▸ **YOUR GOAL**
Within the data below, find the string "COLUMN" and return each line where it occurs.

▸ **RECORD EXCERPTS**
Content starts
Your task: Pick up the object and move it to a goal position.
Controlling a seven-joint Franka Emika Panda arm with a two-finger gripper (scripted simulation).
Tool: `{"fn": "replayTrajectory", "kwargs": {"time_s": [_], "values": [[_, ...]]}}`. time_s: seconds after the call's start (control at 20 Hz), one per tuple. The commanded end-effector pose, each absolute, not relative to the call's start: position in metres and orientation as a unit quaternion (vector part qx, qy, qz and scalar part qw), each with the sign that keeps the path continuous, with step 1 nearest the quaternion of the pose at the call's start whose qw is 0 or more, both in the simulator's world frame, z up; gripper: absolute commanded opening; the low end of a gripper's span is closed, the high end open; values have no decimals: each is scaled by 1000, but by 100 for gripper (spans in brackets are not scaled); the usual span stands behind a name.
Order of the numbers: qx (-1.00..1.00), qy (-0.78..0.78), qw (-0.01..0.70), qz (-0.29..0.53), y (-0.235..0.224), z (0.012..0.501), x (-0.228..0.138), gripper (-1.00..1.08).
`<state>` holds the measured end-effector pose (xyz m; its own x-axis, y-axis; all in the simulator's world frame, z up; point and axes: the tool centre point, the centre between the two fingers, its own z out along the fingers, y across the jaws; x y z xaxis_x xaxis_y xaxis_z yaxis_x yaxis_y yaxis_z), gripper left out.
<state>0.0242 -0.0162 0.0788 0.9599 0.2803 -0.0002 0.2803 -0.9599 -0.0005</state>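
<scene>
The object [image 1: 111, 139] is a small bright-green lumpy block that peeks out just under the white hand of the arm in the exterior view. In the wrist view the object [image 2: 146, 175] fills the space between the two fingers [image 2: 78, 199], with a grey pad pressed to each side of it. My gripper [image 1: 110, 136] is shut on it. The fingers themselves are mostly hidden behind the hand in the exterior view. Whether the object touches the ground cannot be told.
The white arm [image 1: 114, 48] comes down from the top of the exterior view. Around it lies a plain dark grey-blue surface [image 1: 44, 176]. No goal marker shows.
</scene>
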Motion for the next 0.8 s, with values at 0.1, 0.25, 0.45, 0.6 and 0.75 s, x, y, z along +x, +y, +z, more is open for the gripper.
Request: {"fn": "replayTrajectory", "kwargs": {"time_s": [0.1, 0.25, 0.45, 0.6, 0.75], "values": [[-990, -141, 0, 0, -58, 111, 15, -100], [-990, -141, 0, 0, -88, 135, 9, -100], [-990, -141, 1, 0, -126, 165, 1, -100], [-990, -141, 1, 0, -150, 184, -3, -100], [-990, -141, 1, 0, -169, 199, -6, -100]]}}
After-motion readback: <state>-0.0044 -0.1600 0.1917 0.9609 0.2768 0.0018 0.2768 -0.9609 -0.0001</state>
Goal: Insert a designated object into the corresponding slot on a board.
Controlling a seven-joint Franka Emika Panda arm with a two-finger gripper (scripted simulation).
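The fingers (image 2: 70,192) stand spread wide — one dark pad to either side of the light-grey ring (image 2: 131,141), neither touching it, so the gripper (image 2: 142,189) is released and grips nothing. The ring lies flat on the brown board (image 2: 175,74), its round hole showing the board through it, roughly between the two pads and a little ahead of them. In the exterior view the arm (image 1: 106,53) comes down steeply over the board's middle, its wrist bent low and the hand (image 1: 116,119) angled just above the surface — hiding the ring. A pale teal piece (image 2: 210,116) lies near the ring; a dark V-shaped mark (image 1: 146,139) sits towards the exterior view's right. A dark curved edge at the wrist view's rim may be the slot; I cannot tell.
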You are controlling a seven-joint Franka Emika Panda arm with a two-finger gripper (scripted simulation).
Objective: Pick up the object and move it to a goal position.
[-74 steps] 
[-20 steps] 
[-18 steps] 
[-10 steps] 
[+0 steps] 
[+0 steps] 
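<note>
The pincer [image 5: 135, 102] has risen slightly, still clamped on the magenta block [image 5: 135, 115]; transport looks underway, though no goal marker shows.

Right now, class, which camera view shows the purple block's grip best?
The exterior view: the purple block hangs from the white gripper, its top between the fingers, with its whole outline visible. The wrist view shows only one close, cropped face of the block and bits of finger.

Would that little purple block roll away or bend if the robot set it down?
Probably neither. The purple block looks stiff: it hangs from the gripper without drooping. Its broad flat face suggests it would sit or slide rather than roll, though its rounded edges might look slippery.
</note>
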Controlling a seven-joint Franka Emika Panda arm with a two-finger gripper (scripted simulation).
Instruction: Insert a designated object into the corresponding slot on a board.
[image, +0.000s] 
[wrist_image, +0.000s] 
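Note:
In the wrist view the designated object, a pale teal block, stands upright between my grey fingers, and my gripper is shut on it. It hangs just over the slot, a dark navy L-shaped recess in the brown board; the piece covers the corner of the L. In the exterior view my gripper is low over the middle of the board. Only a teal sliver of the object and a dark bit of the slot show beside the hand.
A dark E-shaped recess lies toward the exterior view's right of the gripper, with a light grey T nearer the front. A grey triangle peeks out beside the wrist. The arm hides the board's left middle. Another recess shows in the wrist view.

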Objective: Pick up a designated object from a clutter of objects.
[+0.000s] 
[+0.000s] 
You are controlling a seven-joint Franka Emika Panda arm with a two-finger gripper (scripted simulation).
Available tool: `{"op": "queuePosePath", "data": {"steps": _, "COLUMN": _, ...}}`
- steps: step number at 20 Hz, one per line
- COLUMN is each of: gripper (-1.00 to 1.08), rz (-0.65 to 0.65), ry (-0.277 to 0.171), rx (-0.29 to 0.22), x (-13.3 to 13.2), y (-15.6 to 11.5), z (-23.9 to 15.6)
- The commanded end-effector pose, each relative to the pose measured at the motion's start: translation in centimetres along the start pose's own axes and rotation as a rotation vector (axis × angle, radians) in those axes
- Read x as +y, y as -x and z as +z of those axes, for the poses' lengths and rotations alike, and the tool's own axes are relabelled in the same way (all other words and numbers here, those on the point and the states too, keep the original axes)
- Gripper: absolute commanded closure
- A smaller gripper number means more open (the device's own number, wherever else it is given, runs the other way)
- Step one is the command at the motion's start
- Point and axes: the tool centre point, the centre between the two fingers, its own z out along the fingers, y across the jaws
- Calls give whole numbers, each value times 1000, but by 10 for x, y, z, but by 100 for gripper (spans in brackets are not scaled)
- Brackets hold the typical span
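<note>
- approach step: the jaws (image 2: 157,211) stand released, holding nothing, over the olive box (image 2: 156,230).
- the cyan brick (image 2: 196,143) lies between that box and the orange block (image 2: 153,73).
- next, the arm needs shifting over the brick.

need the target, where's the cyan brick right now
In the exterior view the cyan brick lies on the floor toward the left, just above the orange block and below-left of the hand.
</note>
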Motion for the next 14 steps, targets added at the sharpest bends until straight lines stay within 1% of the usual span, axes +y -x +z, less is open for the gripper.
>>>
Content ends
▸ **ANSWER TO THE EXERCISE**
Available tool: `{"op": "queuePosePath", "data": {"steps": _, "COLUMN": _, ...}}`
- COLUMN is each of: gripper (-1.00 to 1.08), rz (-0.65 to 0.65), ry (-0.277 to 0.171), rx (-0.29 to 0.22), x (-13.3 to 13.2), y (-15.6 to 11.5), z (-23.9 to 15.6)

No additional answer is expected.